TASK DIRECTIONS
Where does the word "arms" show up in the records? Copy every line that has it.

Excerpts from a dataset
^^^^^^^^
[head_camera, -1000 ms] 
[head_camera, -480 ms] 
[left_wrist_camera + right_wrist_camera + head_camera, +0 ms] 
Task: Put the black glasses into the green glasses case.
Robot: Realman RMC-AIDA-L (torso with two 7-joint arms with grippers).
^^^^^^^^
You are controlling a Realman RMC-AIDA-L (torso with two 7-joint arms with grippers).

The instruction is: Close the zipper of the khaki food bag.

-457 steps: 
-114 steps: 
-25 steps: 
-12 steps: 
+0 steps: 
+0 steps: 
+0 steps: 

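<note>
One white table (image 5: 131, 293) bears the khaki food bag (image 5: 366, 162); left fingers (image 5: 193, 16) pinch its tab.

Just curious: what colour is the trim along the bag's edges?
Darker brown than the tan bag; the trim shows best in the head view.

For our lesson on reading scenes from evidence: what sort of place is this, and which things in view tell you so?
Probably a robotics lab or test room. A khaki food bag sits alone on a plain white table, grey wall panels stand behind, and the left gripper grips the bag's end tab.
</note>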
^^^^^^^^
EXERCISE OUTPUT
Robot: Realman RMC-AIDA-L (torso with two 7-joint arms with grippers).
You are controlling a Realman RMC-AIDA-L (torso with two 7-joint arms with grippers).

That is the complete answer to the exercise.